Supreme Court of South Dakota
Oct 20, 1999
601 N.W.2d 277 (S.D. 1999)



Considered on Briefs April 26, 1999.

Opinion Filed October 20, 1999.

Appeal from the First Judicial Circuit, Bon Homme County, S.D. Hon. Lee A. Tappe, Judge, #20732 — Affirmed in part; Reversed in part.

James R. Harr, Tripp, S.D., Attorney for Plaintiff and Appellant.

Shane D. Buntrock, Johnson, Heidepriem, Miner, Marlow Janklow, Yankton, S.D., Attorneys for Defendant and Appellee.

[¶ 1] Dora Dooley (Wife) was granted a divorce from Robert W. Dooley (Husband) on the grounds of extreme mental cruelty. SDCL 25-4-2(2); SDCL 25-4-4. Wife was granted $1500 per month alimony until she dies or remarries, as well as $6,422.64 in attorney fees. Husband appeals. We affirm, in part, and reverse and remand, in part.


[¶ 2] Husband and Wife married in Tijuana, Mexico in 1973. In order to allow Wife to immigrate and become a United States citizen, they remarried in California in 1976. At the time of their 1973 marriage, Wife had two small children from a prior marriage. During the course of their marriage, Husband and Wife had two sons. At the time of the divorce proceedings all four children were adults.

[¶ 3] Wife quit school in the seventh or eighth grade in order to help her mother. Throughout her twenty-four year marriage with Husband it was a financial necessity for Wife to work all but the last year. Her lack of education and lack of full command of the English language relegated her to low paying clerical or manual labor jobs. From 1984 through 1995 she worked the 3 to 11 p.m. second shift at CR Industries in Springfield. The job was a heavy, physically demanding job that was "no fun, believe me," but in 1994, at the height of her earning capacity, it allowed her to earn $18,672. During the pendency of the divorce proceedings, Wife, now fifty years old, was only able to obtain a part-time sales associate position at WalMart, earning $6.00 per hour.

[¶ 4] Husband, now forty-six years old, is a high school graduate who obtained post high school law enforcement training. He served in the Marines for six years and the Army National Guard for two before entering the law enforcement field. The family moved to South Dakota in 1984. Eleven years later, in August 1995, Husband became the warden at the Springfield Correctional Facility and experienced a substantial pay raise resulting in a $59,200 salary at the time of trial. Because of Husband's substantial raise, Wife claims that he told her that she could finally quit working. While admitting that they no longer required Wife's income, Husband claims that he did not encourage her to quit her job.

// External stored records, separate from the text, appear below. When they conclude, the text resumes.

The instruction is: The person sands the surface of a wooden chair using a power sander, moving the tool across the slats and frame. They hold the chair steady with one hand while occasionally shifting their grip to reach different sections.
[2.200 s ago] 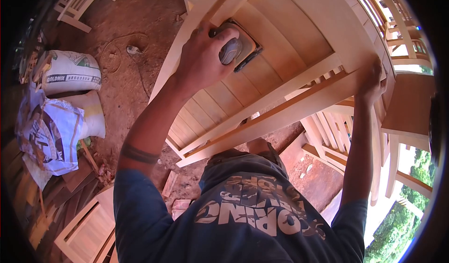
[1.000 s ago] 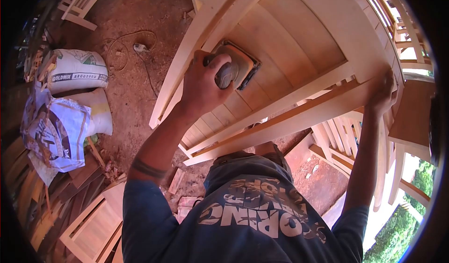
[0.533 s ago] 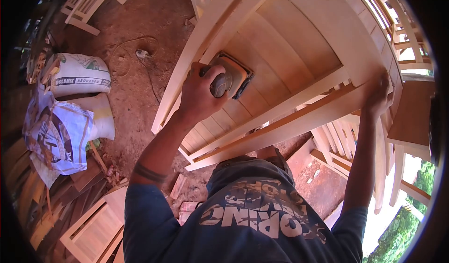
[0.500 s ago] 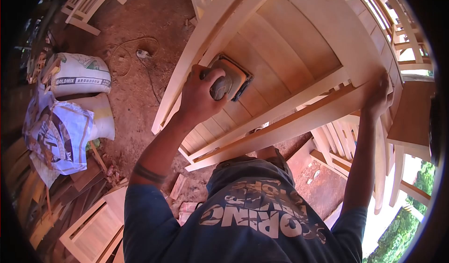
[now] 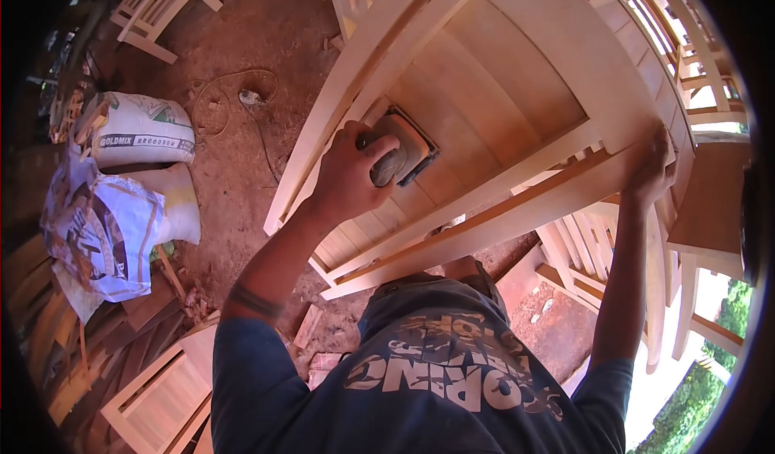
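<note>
My left hand (image 5: 353, 169) is wrapped round a power sander (image 5: 401, 149), a dark rounded body on a flat rectangular pad. The pad lies against the panelled face of a pale wooden furniture piece (image 5: 476, 75), which has a curved frame and slatted boards. At the far right, my right hand (image 5: 651, 167) grips the edge of the same wooden frame, near the end of its long lower rail (image 5: 484, 212). That hand's fingers are curled over the wood and partly hidden.
Filled sacks (image 5: 145, 131) and a crumpled printed bag (image 5: 113, 228) lie at the left above scrap boards (image 5: 121, 333). A cable (image 5: 262, 143) crosses the dirt floor. A slatted wooden piece (image 5: 165, 10) stands far left; more slatted furniture (image 5: 577, 248) is at the right.
My left hand and the sander have shifted slightly down across the panel. My right hand stays on the frame.
</note>
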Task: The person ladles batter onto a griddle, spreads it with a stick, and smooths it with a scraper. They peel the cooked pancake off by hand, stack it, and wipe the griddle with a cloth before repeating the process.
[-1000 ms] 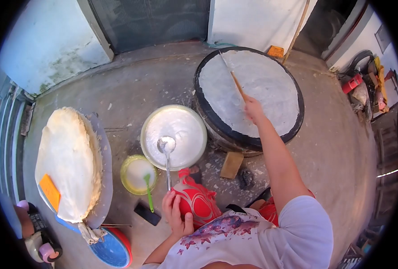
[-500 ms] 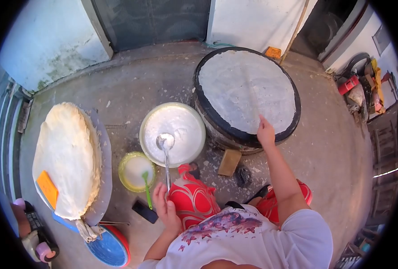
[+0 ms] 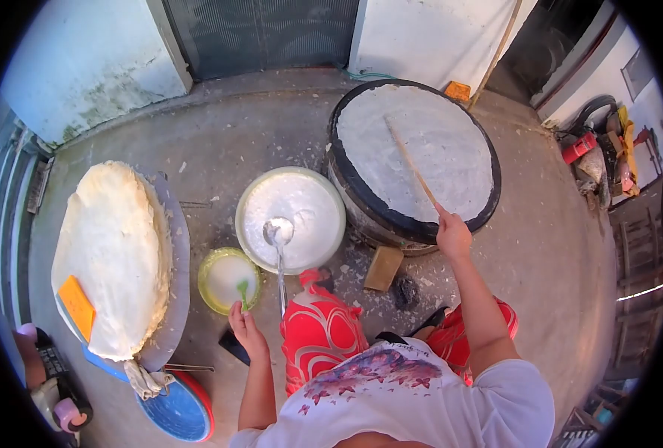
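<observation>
My right hand is closed round the near end of a thin wooden stick, which lies across the pale batter layer on the round black-rimmed griddle. My left hand, fingers slightly apart, is over the handle of a green utensil; I see no grip on it. That utensil rests in a small yellow-green bowl of whitish liquid. Beside it, a large tub of white batter holds a metal ladle.
At left, a tall stack of pale flat sheets carries an orange scraper. Below are a blue basin and a dark phone. A brown block sits by the griddle's base; a red object lies far right.
My left hand has moved left and up, from beside the ladle handle to the green utensil's handle. My right hand has shifted slightly down and right; the stick now shows clearly, tilted further left.
</observation>
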A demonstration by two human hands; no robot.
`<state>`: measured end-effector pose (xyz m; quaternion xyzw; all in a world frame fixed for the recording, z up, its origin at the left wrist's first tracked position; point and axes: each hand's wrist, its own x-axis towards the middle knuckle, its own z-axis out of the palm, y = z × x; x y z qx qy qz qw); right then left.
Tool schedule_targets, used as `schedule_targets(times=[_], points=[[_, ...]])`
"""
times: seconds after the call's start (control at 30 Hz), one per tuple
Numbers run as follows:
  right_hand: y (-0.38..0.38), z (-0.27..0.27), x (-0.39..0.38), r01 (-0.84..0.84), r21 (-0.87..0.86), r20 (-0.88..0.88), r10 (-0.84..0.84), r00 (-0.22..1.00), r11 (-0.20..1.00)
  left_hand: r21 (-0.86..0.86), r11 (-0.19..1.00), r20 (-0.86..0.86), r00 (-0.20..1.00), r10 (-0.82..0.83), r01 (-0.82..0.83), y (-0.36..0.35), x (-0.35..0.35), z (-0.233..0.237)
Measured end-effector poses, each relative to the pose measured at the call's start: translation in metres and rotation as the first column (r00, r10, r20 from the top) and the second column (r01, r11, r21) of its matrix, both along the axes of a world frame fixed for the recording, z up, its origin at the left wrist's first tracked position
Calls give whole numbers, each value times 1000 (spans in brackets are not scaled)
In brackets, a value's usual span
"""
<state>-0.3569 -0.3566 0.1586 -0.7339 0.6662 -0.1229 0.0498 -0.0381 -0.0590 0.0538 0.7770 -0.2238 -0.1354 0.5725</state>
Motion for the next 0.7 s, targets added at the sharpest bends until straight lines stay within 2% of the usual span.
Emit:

[¶ 5] The marriage encountered its share of problems. In 1983, Husband admits he had an affair and left wife to support and care for four children alone for six months. The parties did reconcile. Wife, however, believed that Husband continued to be unfaithful but claimed that she never accused him of this or argued about it. Husband claimed he was faithful and described a life of bickering and loss of friends due to Wife's belief that he was intimate with any female with which he had casual contact.

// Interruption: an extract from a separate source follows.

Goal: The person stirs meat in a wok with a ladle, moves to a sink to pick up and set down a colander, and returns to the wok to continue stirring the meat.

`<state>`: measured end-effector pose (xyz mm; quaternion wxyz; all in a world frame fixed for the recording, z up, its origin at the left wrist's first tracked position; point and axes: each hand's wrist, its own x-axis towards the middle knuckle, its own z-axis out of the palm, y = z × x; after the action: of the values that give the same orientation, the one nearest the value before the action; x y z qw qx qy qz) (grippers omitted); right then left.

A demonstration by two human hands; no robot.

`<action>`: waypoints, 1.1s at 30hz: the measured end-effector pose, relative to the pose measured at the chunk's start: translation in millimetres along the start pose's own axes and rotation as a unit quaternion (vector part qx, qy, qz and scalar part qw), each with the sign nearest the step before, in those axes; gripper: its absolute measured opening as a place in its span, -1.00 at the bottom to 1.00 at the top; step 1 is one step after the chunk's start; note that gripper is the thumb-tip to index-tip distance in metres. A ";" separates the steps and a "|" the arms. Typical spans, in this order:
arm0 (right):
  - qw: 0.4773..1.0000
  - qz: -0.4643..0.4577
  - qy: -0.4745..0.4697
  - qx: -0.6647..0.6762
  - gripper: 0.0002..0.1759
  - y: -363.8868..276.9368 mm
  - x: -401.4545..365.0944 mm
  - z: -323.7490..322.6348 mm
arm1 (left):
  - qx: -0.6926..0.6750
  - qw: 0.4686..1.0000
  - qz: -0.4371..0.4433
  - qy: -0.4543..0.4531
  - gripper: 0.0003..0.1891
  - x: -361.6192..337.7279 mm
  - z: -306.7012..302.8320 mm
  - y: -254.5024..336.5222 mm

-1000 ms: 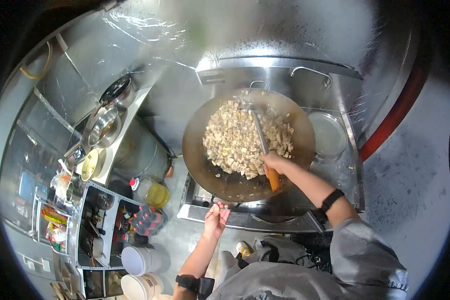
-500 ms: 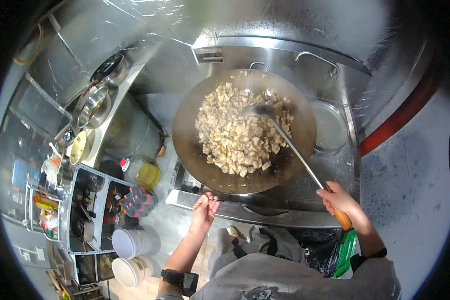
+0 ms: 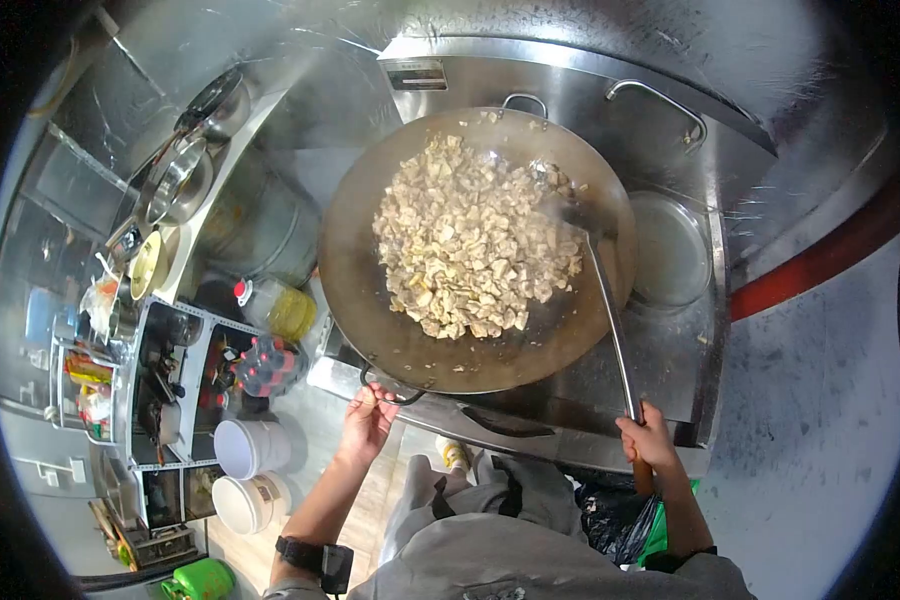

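A large dark wok (image 3: 370, 310) full of pale diced food (image 3: 470, 240) sits on a steel stove. My left hand (image 3: 368, 420) grips the wok's near loop handle. My right hand (image 3: 648, 443) is closed on the orange grip of a long metal ladle (image 3: 610, 320). The ladle's bowl rests at the right side of the food pile, near the wok wall.
A round steel basin of cloudy liquid (image 3: 670, 250) sits right of the wok. At the left, a shelf unit holds several bowls (image 3: 175, 190), bottles (image 3: 270, 365) and condiment tubs. Two white buckets (image 3: 250, 470) stand on the floor. A steel backsplash (image 3: 590, 70) rises behind the stove.
My right hand drew back toward me along with the ladle, whose bowl slid from the middle of the food to its right edge. My left hand stayed on the wok handle.
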<state>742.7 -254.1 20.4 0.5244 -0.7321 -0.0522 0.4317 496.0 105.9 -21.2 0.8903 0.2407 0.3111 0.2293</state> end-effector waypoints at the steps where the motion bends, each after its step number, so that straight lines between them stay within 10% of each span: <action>1: 1.000 -0.003 -0.006 0.021 -0.83 0.9 3.6 2.5 | 0.002 1.000 -0.002 0.006 -0.87 -2.0 3.2 0.9; 8: 0.995 0.005 -0.029 0.092 -0.84 -19.9 10.0 8.5 | 0.028 0.999 -0.008 0.024 -0.87 -3.1 5.9 4.3; 20: 0.951 -0.181 -0.036 -0.249 -0.71 -190.4 155.0 62.5 | 0.055 0.998 0.017 0.008 -0.86 -6.6 9.0 6.7; 33: 0.948 0.013 -0.074 -0.310 -0.61 -138.5 103.4 78.7 | 0.024 0.999 0.035 -0.025 -0.85 -2.2 -1.1 1.7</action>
<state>805.1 -81.0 67.2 0.2610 -0.8251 -0.2127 0.4536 493.3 106.2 -20.0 0.8833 0.2788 0.2852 0.2466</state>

[¶ 6] Two years prior to Husband's initiation of this divorce proceeding, Wife moved out of the marital bedroom. She said that she did so because she did not want to disturb his sleep since she arrived home at 11:30 p.m. after work, he snored, and she did not like a waterbed. Husband said Wife moved out because she did not want to touch him.

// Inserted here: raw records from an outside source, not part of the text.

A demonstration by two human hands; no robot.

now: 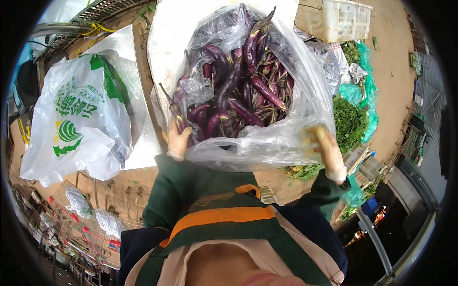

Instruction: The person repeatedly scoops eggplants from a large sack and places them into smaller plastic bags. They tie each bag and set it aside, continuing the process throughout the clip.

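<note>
A large clear plastic bag (275, 146), its mouth wide apart, holds many long purple eggplants (229, 84) in front of me. My left hand (178, 137), in a pale glove, is closed around one eggplant (175, 109), its stem pointing up, at the bag's left edge. At the bag's near right rim is my right hand (322, 143), also gloved; its fingers are blurred, and whether they grip the plastic is unclear. To the left, a white plastic bag with green print (78, 118) lies on a shiny metal surface (143, 153).
A white plastic crate (332, 19) stands at the top right. Below it are crumpled plastic, leafy greens (349, 123) and green plastic sheeting (368, 89). Shopping carts (82, 228) stand at the lower left. A black rack with yellow straps (96, 30) is at the upper left.
</note>
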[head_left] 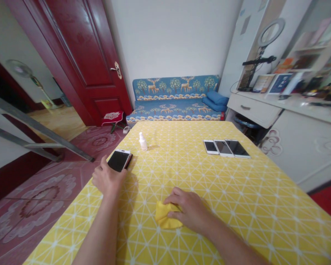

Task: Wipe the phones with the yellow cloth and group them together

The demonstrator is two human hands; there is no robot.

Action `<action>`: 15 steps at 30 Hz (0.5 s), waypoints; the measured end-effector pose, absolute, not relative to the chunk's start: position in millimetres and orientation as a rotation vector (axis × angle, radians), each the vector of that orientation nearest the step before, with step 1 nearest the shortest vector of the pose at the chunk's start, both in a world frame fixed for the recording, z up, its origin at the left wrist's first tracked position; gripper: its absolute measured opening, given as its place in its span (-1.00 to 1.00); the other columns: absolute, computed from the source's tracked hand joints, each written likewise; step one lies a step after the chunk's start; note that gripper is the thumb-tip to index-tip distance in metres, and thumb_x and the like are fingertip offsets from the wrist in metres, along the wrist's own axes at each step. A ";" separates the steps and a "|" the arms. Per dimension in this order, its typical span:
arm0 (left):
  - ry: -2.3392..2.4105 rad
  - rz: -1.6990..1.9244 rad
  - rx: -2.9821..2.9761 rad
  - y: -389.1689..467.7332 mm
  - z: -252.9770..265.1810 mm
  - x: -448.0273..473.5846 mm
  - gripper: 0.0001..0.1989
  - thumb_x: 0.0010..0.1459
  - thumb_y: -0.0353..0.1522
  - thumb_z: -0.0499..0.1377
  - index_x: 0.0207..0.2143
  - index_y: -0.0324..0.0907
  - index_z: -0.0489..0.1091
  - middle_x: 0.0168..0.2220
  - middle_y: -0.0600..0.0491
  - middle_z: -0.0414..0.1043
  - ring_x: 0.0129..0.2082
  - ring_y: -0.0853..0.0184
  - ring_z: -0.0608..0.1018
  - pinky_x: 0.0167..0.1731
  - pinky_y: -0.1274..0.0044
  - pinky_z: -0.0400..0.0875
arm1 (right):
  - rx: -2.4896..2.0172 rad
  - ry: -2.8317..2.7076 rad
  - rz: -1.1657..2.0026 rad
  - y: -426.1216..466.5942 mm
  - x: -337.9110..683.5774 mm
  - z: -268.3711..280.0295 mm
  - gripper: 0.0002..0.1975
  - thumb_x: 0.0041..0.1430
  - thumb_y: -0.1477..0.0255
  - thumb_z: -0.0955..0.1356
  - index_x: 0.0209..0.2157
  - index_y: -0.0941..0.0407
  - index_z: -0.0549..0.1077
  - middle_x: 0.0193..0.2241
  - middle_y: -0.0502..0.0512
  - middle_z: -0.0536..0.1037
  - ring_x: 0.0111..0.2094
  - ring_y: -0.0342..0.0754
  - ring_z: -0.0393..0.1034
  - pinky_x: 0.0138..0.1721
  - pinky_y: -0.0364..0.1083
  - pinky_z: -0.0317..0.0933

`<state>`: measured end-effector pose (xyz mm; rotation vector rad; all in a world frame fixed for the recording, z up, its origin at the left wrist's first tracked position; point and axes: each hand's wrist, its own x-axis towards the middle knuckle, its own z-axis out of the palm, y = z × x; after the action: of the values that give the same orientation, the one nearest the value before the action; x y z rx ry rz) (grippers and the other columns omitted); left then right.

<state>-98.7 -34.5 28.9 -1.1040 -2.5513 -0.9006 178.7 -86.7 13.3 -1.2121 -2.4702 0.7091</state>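
My left hand (108, 177) grips the lower end of a smartphone (118, 160) at the table's left edge. The phone has a white frame and a dark screen facing up; a darker edge shows under its right side, though I cannot tell whether that is another phone. In my right hand (189, 209) a folded yellow cloth (163, 217) is pinched between thumb and fingers, low over the near middle of the table. Just beyond the phone stands a small white spray bottle (143, 142), upright.
Three phones (225, 148) lie side by side at the far right of the table, on a yellow patterned tablecloth (209, 187). Behind it is a blue sofa (176, 99). A white cabinet (253, 106) with a ring light (271, 33) stands right; a metal ladder-like frame (44, 129) stands left.
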 end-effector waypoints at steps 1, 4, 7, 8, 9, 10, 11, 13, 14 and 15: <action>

[¶ 7] During these two years, Husband claimed the parties had no sex. Wife claimed that they had intercourse the night before Husband moved out of the house on November 29, 1996. For the three weekends prior to his leaving, Husband was not home and did not tell Wife where he was.

[¶ 8] Husband sought a divorce on December 6, 1996 on the grounds of irreconcilable differences. Wife counterclaimed on the basis of mental cruelty. Ultimately, Wife was granted the divorce. The parties agreed to a property settlement which the trial court found equitable and incorporated in the decree. Wife was awarded alimony as well as attorney fees. Husband appeals.


[¶ 9] Did the trial court abuse its discretion in awarding Wife a divorce on her counterclaim of mental cruelty?

[¶ 10] "Extreme cruelty is the infliction of grievous bodily injury or grievous mental suffering upon the other, by one party to the marriage." SDCL 25-4-4. In a marital setting, its definition differs according to the personalities of the parties involved. Schaack v. Schaack, 414 N.W.2d 818 (S.D. 1987).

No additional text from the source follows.